Home / Japanese / Bungo New Testament / Web / ガラテヤ人への手紙

 

ガラテヤ人への手紙, Chapter 3

  
1. 愚なる哉、ガラテヤ人よ、十字架につけられ給ひしままなるイエス・キリスト、汝らの眼前に顯されたるに、誰が汝らを誑かししぞ。
  
2. 我は汝等より唯この事を聞かんと欲す。汝らが御靈を受けしは律法の行爲に由るか、聽きて信じたるに由るか。
  
3. 汝らは斯くも愚なるか、御靈によりて始りしに、今肉によりて全うせらるるか。
  
4. 斯程まで多くの苦難を受けしことは徒然なるか、徒然にはあるまじ。
  
5. 然らば汝らに御靈を賜ひて汝らの中に能力ある業を行ひ給へるは、律法の行爲に由るか、聽きて信ずるに由るか。
  
6. 録して『アブラハム神を信じ、その信仰を義とせられたり』とあるが如し。
  
7. されば知れ、信仰に由る者は是アブラハムの子なるを。
  
8. 聖書は神が異邦人を信仰に由りて義とし給ふことを知りて、預じめ福音をアブラハムに傳へて言ふ『なんぢに由りてもろもろの國人は祝福せられん』と。
  
9. この故に信仰による者は、信仰ありしアブラハムと共に祝福せらる。
  
10. されど凡て律法の行爲による者は詛の下にあり。録して『律法の書に記されたる凡ての事を常に行はぬ者はみな詛はるべし』とあればなり。
  
11. 律法に由りて神の前に義とせらるる事なきは明かなり『義人は信仰によりて生くべし』とあればなり。
  
12. 律法は信仰に由るにあらず、反つて『律法を行ふ者は之に由りて生くべし』と云へり。
  
13. キリストは我等のために詛はるる者となりて、律法の詛より我らを贖ひ出し給へり。録して『木に懸けらるる者は凡て詛はるべし』と云へばなり。
  
14. これアブラハムの受けたる祝福の、イエス・キリストによりて異邦人におよび、且われらが信仰に由りて約束の御靈を受けん爲なり。
  
15. 兄弟よ、われ人の事を藉りて言はん、人の契約すら既に定むれば、之を廢しまた加ふる者なし。
  
16. かの約束はアブラハムと其の裔とに與へ給ひし者なり。
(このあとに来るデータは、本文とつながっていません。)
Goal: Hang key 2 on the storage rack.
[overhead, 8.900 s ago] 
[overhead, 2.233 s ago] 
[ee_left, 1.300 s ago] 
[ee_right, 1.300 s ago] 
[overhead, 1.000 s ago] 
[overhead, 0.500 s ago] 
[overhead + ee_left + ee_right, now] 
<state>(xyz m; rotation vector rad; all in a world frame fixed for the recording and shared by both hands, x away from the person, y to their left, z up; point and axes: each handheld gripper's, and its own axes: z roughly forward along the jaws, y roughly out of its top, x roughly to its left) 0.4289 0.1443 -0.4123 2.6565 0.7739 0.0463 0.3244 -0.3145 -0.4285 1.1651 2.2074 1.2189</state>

多くの者を指すごとく『裔々に』とは云はず、一人を指すごとく『なんぢの裔に』と云へり、これ即ちキリストなり。
  
17. 然れば我いはん、神の預じめ定め給ひし契約は、その後四百三十年を歴て起りし律法に廢せらるることなく、その約束も空しくせらるる事なし。
  
18. もし嗣業を受くること律法に由らば、もはや約束には由らず、然るに神は約束に由りて之をアブラハムに賜ひたり。
  
19. 然れば律法は何のためぞ。これ罪の爲に加へ給ひしものにて、御使たちを經て中保の手によりて立てられ、約束を與へられたる裔の來らん時にまで及ぶなり。
  
20. (中保は一方のみの者にあらず、然れど神は唯一に在せり)
  
21. さらば律法は神の約束に悖るか、決して然らず。もし人を生かすべき律法を與へられたらんには、實に義とせらるるは律法に由りしならん。
  
22. されど聖書は凡ての者を罪の下に閉ぢ籠めたり。これ信ずる者のイエス・キリストに對する信仰に由れる約束を與へられん爲なり。
  
23. 信仰の出で來らぬ前は、われら律法の下に守られて、後に顯れんとする信仰の時まで閉ぢ籠められたり。
  
24. かく信仰によりて我らの義とせられん爲に、律法は我らをキリストに導く守役となれり。
  
25. されど信仰の出で來りし後は、我等もはや守役の下に居らず。
  
26. 汝らは信仰によりキリスト・イエスに在りて、みな神の子たり。
  
27. 凡そバプテスマに由りてキリストに合ひし汝らは、キリストを衣たるなり。
  
28. 今はユダヤ人もギリシヤ人もなく、奴隷も自主もなく、男も女もなし、汝らは皆キリスト・イエスに在りて一體なり。
  
29. 汝等もしキリストのものならば、アブラハムの裔にして約束に循へる世嗣たるなり。